### [Your objective]
A faithful copy is needed. Set down all of the data below exactly.

### [Provided material]

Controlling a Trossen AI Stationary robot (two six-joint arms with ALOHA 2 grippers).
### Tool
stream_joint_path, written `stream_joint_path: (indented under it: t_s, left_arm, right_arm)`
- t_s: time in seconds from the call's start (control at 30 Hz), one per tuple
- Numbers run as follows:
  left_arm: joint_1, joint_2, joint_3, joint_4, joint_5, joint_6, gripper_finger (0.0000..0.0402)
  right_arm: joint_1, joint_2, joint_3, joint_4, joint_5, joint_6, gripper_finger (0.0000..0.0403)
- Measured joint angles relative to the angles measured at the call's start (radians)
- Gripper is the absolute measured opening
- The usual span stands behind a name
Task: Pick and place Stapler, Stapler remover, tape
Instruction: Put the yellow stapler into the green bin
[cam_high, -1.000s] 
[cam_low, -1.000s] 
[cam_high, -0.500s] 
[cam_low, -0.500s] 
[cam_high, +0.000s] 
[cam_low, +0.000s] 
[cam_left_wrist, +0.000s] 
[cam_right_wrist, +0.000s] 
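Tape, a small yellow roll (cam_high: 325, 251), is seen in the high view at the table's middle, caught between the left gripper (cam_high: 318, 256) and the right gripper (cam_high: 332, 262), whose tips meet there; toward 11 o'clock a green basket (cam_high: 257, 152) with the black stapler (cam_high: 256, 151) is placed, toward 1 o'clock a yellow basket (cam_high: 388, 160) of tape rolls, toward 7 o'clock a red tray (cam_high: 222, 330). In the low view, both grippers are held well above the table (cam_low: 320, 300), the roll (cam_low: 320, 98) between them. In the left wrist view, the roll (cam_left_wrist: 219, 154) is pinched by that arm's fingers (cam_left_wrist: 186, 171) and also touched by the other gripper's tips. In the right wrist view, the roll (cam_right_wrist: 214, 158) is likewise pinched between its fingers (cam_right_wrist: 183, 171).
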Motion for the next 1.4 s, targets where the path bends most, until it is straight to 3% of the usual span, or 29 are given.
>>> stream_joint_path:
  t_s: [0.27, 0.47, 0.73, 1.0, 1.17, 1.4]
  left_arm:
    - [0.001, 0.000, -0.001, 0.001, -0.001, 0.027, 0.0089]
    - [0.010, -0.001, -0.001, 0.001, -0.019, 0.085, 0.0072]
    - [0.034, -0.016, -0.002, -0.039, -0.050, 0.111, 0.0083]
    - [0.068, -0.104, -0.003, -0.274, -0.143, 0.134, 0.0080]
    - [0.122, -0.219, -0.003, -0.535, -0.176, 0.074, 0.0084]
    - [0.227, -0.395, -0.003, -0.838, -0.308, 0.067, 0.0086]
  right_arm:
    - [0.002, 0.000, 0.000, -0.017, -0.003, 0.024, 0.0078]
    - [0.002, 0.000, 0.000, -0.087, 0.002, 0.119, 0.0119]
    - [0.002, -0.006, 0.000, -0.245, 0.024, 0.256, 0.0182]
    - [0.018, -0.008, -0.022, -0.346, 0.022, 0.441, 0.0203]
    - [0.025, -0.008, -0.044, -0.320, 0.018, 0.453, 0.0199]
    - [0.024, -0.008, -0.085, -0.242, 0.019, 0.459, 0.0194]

### [Response box]
Controlling a Trossen AI Stationary robot (two six-joint arms with ALOHA 2 grippers).
### Tool
stream_joint_path, written `stream_joint_path: (indented under it: t_s, left_arm, right_arm)`
- t_s: time in seconds from the call's start (control at 30 Hz), one per tuple
- Numbers run as follows:
  left_arm: joint_1, joint_2, joint_3, joint_4, joint_5, joint_6, gripper_finger (0.0000..0.0402)
  right_arm: joint_1, joint_2, joint_3, joint_4, joint_5, joint_6, gripper_finger (0.0000..0.0403)
- Measured joint angles relative to the angles measured at the call's start (radians)
- Gripper is the absolute measured opening
- The usual span stands behind a name
Task: Pick and place Stapler, Stapler remover, tape
Instruction: Put the yellow stapler into the green bin
[cam_high, -1.000s] 
[cam_low, -1.000s] 
[cam_high, -0.500s] 
[cam_low, -0.500s] 
[cam_high, +0.000s] 
[cam_low, +0.000s] 
[cam_left_wrist, +0.000s] 
[cam_right_wrist, +0.000s] 
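Tape, a small yellow roll (cam_high: 325, 251), is seen in the high view at the table's middle, caught between the left gripper (cam_high: 318, 256) and the right gripper (cam_high: 332, 262), whose tips meet there; toward 11 o'clock a green basket (cam_high: 257, 152) with the black stapler (cam_high: 256, 151) is placed, toward 1 o'clock a yellow basket (cam_high: 388, 160) of tape rolls, toward 7 o'clock a red tray (cam_high: 222, 330). In the low view, both grippers are held well above the table (cam_low: 320, 300), the roll (cam_low: 320, 98) between them. In the left wrist view, the roll (cam_left_wrist: 219, 154) is pinched by that arm's fingers (cam_left_wrist: 186, 171) and also touched by the other gripper's tips. In the right wrist view, the roll (cam_right_wrist: 214, 158) is likewise pinched between its fingers (cam_right_wrist: 183, 171).
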Motion for the next 1.4 s, targets where the path bends most, until it is straight to 3% of the usual span, or 29 are given.
>>> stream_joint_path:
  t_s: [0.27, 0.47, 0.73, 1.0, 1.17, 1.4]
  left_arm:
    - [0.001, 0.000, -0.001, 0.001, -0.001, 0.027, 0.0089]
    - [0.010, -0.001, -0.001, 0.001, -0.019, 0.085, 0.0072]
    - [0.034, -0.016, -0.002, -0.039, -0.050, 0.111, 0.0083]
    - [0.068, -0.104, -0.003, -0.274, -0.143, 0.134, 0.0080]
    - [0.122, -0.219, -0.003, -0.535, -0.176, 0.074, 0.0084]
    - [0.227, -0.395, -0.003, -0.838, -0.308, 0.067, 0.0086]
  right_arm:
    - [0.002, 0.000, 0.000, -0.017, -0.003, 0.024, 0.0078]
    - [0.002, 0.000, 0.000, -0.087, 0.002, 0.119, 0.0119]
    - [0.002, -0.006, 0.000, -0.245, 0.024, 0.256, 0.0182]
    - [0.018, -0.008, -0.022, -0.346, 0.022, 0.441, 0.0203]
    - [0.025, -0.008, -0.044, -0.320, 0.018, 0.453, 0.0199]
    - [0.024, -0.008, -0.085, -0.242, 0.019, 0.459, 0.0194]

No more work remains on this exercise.